Report only the number of lines in the following entries where the word "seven" occurs.

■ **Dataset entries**
========================================

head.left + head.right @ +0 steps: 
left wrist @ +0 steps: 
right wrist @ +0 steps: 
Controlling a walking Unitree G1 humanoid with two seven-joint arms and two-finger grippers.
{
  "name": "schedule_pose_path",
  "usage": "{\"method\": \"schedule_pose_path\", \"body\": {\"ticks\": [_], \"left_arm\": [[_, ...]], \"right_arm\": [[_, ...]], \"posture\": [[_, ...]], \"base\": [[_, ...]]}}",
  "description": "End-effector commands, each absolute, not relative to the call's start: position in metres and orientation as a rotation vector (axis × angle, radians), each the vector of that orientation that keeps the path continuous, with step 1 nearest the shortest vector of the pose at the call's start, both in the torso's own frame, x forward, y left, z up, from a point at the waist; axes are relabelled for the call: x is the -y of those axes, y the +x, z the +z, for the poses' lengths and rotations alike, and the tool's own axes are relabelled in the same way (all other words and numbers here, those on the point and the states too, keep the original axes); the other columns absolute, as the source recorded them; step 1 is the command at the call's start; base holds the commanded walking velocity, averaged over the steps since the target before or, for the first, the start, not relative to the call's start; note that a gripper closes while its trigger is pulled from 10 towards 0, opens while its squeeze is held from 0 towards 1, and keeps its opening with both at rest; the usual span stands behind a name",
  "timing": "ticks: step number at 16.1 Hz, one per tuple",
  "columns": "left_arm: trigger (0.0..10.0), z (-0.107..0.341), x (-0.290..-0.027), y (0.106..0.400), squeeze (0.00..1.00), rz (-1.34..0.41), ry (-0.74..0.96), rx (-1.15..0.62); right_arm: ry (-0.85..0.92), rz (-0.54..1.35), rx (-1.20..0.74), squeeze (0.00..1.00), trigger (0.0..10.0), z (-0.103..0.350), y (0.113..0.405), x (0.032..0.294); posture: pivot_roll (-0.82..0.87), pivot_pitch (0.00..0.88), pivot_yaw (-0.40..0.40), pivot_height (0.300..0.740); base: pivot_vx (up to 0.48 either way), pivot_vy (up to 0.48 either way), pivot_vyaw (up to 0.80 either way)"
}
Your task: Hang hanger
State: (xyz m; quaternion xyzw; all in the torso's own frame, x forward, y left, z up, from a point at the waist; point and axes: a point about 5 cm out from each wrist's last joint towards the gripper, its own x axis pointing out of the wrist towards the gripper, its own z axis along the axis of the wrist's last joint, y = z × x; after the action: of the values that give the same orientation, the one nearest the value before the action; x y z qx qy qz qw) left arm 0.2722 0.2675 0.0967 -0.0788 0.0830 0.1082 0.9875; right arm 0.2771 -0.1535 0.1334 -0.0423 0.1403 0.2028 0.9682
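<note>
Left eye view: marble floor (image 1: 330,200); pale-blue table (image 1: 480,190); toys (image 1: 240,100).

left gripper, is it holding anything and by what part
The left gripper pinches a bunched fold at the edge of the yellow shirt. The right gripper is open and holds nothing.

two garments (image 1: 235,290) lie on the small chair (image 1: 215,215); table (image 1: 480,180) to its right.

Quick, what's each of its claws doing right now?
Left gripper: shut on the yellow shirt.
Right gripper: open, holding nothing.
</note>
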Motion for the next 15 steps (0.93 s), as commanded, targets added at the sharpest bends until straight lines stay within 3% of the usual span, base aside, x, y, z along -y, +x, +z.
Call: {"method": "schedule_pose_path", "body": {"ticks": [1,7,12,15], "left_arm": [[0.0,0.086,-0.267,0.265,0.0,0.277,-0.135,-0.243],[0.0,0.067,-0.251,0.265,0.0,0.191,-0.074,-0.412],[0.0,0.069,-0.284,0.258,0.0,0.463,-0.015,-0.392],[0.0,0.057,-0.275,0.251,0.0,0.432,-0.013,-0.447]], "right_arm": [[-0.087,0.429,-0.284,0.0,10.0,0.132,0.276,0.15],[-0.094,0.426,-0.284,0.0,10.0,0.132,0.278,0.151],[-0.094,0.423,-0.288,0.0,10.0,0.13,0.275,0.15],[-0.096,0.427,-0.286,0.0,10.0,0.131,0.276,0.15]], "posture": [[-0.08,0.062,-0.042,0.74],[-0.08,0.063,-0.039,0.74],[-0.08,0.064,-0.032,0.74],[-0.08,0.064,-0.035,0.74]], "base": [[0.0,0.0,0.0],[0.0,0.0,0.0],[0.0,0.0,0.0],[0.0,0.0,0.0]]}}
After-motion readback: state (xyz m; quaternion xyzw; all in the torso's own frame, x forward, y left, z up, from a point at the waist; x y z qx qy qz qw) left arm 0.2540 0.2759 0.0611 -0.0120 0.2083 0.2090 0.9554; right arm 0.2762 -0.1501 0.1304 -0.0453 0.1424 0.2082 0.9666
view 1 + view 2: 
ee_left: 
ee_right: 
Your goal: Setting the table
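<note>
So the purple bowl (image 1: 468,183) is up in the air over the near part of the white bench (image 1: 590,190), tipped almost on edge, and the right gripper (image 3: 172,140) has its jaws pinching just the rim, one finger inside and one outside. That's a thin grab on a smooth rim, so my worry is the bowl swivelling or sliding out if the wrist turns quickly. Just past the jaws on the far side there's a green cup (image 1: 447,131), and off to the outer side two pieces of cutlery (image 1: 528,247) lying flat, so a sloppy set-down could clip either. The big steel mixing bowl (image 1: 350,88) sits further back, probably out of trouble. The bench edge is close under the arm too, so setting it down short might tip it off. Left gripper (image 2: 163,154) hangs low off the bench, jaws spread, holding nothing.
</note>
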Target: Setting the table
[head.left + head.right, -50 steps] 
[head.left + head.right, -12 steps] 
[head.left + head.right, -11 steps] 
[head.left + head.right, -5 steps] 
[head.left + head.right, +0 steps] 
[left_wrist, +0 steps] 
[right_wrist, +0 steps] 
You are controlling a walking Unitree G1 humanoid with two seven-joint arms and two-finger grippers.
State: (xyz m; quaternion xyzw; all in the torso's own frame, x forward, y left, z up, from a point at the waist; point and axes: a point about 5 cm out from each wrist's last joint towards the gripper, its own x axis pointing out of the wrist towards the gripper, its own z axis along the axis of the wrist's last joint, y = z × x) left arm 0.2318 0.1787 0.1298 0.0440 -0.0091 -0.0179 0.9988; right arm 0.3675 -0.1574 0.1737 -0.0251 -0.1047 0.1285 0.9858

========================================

■ **ANSWER**
2